E de fato, Juliette não reage bem quando Amintas comunica que não iria ao cartório e explica o verdadeiro motivo. Mesmo com o telefone e viva voz, ela tem um ataque histérico e pelos barulhos ouvidos, muitos objetos estavam sendo atirados no cômodo onde estava. Gritos, palavrões e frases ofensivas formam a sonoplastia para aquele momento constrangedor.

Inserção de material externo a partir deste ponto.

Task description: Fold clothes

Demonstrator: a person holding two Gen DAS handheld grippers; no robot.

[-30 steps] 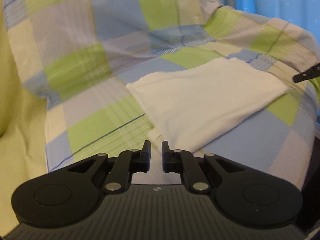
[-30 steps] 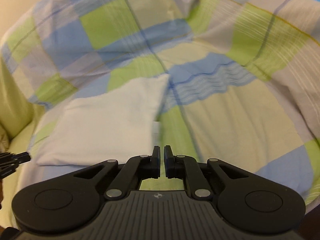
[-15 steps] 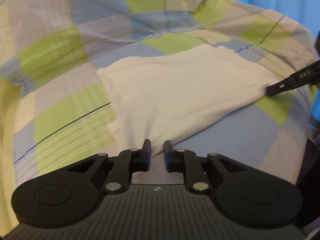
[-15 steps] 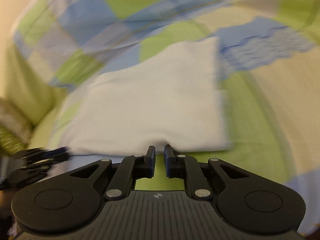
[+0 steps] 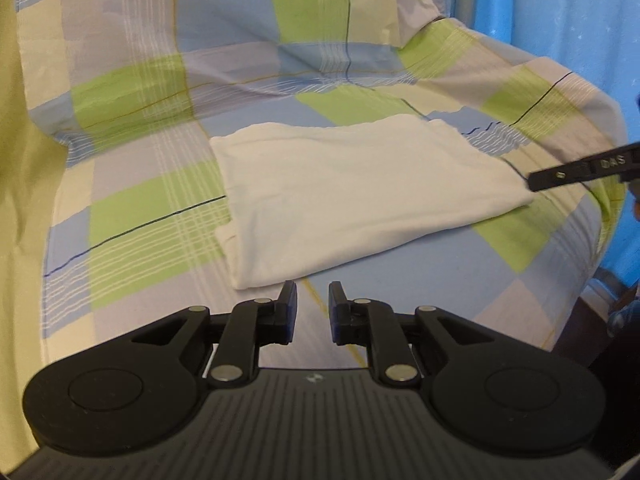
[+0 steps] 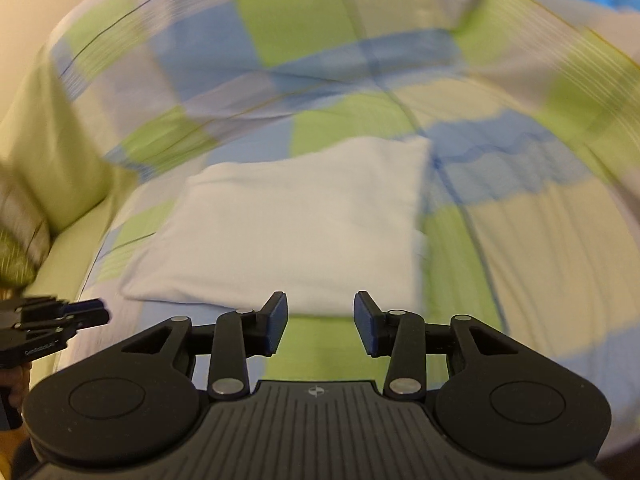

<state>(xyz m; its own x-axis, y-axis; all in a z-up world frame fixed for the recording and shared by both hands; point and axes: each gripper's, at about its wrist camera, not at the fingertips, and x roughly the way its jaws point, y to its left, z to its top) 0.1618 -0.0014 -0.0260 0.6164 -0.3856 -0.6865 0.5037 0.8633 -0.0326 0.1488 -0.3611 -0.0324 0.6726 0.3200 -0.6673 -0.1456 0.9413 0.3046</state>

“Sou eu quem não o quer mais, Amintas. Somente quando você se der conta de que não é mais aquele menino rejeitado, que foi jogado naquele depósito de crianças e que precisa assumir uma postura de homem, poderá voltar a propor qualquer vínculo comigo!! Você não irá encontrar uma esposa, porque ainda está à procura de sua mãe em todas as mulheres com quem se relaciona! Nem sua mãe o quis! Por que acredita que Regina irá querer?”

O telefone emite o som do final da chamada. Os dois homens permanecem calados e constrangidos com a situação. O que dizer? Como reagir?

— Killian, eu preciso dormir um pouco.

Quase uma hora depois, Killian se senta ao lado de Miranda na varanda da casa.

— Falamos com quem deveríamos. Obrigado pela hospitalidade!

— Situação difícil, hein? Sua amiga rapta o Senador, passa a manhã toda nos braços deles e em questão de segundos se apaixona pelo meu irmão. Como ficará o casamento do Senador?

— A noiva não quer mais o compromisso.

Coçando levemente a nuca, Miranda arqueia as sobrancelhas delineadas pela pinça.

— Nossa! Regina cria um plano e nem mesmo o finaliza. Agora, o Senador está sem a amante e sem a noiva. Caso eles não tivessem passado a manhã juntos...

— Nós três demos um tiro no pé. – Killian brinca com a aliança. – Minha esposa me avisou que isso não daria certo. Onde está Regina, agora?

Miranda aponta para uma direção que não dizia nada para Killian.

— Foi passear de lancha no lago com meu irmão.

Aquilo tinha fugido de qualquer planejamento. Por que aquele cara tinha de aparecer justamente naquele momento? Tudo parecia estar tão ajeitado! O sorriso e o brilho no rosto de Amintas diziam que ele havia cedido e que Regina era a vitoriosa! E aquela expressão lupina que brilhava nos olhos de Regina? Que vergonha alheia! Como estaria a cabeça e o coração de Amintas? Bom, a cabeça estava cheia de cornos! O coração estava cheio de furos!